• [TRY IT]
All lines holding the string "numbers" should be copied from the data below.

• [MATERIAL FOR THIS EXERCISE]
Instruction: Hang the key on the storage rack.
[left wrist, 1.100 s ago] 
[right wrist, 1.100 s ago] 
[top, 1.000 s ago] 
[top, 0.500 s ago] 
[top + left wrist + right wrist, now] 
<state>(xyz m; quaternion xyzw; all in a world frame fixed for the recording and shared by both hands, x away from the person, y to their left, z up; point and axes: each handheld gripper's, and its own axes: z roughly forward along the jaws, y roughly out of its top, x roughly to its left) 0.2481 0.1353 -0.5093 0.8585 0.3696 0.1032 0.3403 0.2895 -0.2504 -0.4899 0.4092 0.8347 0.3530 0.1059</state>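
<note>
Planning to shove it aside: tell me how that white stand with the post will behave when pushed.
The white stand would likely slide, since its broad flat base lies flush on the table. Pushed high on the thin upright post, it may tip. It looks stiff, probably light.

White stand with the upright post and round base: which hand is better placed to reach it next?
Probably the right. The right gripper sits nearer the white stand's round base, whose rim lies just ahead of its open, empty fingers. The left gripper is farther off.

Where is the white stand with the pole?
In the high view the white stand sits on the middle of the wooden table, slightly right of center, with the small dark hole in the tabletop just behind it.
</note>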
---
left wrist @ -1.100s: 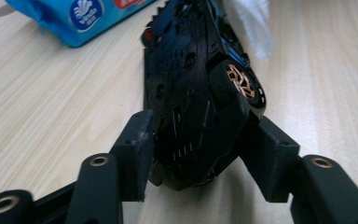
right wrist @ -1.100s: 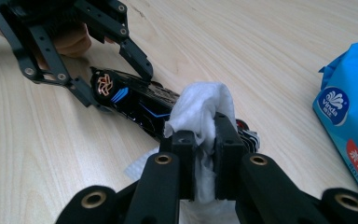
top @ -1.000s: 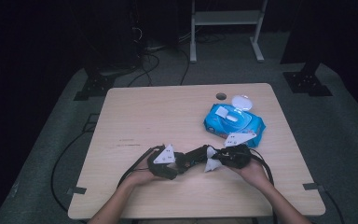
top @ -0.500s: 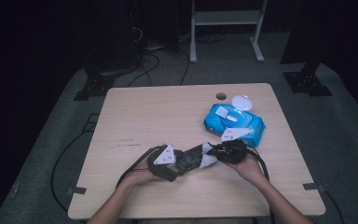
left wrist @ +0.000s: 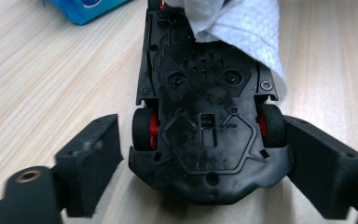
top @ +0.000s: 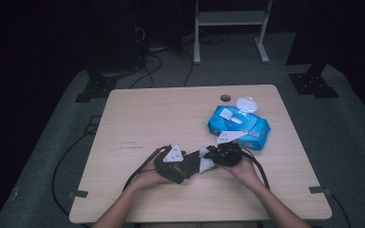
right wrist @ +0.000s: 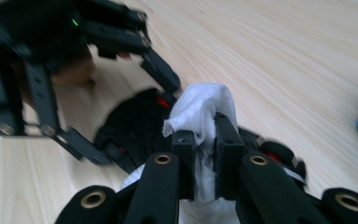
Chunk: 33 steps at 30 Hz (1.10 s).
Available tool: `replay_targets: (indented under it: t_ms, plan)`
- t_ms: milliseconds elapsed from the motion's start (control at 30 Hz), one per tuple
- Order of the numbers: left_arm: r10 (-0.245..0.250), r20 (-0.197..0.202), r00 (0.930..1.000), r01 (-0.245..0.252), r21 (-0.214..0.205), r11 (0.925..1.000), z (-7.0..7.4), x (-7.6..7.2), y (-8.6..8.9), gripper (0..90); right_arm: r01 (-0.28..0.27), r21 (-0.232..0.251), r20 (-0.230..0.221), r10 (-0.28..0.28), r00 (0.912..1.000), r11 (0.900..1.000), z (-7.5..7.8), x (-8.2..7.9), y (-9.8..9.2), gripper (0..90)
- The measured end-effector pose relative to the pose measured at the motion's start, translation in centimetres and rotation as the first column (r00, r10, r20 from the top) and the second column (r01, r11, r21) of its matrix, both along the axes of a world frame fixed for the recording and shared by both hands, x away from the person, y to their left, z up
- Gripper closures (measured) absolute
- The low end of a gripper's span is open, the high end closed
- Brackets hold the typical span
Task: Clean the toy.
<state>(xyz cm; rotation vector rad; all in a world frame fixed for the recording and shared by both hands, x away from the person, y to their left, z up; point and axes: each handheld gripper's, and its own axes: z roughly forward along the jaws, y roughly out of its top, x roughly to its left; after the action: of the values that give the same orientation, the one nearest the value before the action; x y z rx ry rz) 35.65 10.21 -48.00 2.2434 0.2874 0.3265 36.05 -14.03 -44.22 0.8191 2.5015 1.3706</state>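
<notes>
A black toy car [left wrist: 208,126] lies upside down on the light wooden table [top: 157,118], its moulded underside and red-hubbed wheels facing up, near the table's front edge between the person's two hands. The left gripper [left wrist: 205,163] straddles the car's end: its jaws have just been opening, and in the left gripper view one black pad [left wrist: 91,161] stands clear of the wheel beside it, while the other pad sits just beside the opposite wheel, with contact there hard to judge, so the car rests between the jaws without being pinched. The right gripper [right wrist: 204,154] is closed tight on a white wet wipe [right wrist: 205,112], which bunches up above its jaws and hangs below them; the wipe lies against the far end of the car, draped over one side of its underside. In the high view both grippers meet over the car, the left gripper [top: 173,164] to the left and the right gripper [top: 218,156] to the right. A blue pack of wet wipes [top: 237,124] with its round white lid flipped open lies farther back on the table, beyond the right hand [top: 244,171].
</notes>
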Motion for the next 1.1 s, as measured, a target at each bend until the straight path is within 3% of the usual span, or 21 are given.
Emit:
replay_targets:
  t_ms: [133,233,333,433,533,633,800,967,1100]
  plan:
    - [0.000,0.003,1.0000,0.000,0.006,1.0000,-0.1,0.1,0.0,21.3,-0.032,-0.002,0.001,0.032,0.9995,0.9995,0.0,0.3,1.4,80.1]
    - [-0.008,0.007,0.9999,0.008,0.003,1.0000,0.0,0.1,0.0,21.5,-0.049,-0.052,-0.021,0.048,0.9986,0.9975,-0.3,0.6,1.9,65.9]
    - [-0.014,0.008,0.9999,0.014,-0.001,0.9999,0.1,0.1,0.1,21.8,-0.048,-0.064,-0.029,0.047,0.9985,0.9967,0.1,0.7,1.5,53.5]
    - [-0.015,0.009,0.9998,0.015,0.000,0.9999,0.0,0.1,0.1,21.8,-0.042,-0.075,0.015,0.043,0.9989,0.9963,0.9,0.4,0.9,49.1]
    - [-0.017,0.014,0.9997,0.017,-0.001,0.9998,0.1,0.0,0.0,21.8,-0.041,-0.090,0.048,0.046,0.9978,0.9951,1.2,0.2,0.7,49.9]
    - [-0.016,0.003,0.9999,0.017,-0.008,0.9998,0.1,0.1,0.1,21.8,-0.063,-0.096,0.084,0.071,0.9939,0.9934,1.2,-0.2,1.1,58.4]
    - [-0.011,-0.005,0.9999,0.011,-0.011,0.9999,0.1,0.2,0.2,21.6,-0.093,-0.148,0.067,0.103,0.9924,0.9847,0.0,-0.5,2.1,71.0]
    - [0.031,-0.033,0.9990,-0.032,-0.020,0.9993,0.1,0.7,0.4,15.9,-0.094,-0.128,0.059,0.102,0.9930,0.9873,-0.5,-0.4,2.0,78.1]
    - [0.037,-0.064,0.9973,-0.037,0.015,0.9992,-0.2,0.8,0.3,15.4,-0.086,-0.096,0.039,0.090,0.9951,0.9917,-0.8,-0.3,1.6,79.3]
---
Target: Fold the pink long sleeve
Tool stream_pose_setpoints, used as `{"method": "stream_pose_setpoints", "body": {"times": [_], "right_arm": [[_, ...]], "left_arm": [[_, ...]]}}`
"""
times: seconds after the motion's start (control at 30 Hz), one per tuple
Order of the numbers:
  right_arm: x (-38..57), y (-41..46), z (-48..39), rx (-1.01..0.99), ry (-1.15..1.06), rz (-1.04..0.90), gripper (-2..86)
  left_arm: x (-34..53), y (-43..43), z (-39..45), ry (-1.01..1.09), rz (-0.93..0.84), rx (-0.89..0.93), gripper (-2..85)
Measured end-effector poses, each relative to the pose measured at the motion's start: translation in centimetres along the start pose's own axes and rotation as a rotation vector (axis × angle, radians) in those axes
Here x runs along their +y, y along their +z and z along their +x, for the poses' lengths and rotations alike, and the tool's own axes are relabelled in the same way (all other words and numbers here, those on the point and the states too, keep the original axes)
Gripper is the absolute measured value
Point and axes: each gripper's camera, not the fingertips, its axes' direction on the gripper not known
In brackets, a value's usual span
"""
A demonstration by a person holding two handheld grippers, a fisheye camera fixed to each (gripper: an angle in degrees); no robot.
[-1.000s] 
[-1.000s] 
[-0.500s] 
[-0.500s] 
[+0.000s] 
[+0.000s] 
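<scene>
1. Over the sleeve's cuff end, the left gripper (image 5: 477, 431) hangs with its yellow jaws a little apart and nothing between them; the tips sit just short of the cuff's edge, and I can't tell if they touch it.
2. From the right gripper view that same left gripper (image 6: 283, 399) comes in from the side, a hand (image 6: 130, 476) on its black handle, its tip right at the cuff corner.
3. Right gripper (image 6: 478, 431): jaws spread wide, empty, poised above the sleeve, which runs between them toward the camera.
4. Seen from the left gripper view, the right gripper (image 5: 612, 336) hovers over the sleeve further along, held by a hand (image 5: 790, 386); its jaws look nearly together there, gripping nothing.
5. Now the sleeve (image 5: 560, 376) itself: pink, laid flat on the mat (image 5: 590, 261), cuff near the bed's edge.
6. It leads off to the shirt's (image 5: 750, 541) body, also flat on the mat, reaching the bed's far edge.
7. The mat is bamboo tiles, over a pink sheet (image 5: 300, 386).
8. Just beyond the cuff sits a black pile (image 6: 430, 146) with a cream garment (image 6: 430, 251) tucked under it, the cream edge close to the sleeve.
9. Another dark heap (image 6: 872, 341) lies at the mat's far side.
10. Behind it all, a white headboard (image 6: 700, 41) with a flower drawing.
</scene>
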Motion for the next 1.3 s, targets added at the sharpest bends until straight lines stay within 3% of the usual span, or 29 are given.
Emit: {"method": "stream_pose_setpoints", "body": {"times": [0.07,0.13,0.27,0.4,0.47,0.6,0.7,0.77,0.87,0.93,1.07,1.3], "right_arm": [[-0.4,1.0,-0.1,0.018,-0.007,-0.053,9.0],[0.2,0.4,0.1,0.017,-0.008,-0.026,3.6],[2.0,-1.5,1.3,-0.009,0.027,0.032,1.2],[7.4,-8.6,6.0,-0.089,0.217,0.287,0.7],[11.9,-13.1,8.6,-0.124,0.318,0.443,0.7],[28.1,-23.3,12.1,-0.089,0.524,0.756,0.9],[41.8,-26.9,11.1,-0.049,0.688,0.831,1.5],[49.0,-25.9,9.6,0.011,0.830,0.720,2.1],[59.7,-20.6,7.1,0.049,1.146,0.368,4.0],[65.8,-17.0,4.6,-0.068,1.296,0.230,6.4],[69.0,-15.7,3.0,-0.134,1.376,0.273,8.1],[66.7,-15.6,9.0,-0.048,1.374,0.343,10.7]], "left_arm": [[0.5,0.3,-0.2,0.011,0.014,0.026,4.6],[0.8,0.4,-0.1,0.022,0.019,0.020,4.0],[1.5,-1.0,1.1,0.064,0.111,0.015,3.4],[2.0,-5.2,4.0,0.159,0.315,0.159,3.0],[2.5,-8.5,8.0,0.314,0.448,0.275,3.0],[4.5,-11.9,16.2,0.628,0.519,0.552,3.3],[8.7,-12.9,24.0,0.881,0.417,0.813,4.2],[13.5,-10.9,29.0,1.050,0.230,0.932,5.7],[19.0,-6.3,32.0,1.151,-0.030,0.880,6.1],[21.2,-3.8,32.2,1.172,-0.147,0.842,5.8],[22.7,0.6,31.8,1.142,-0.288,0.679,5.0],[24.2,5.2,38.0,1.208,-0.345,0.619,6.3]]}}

• [YOUR RESPONSE]
- Order of the numbers: left_arm: r10 (-0.245..0.250), r20 (-0.197..0.202), r00 (0.930..1.000), r01 (-0.245..0.252), r21 (-0.214..0.205), r11 (0.925..1.000), z (-7.0..7.4), x (-7.6..7.2), y (-8.6..8.9), gripper (0..90); right_arm: r01 (-0.28..0.27), r21 (-0.232..0.251), r20 (-0.230..0.221), r10 (-0.28..0.28), r00 (0.912..1.000), r11 (0.900..1.000), z (-7.5..7.8), x (-8.2..7.9), y (-9.8..9.2), gripper (0..90)
Order of the numbers:
Here x runs along their +y, y along their +z and z along their +x, for the poses' lengths and rotations alike, and the tool's own axes are relabelled in the same way (all other words and numbers here, those on the point and the states too, keep the original axes)

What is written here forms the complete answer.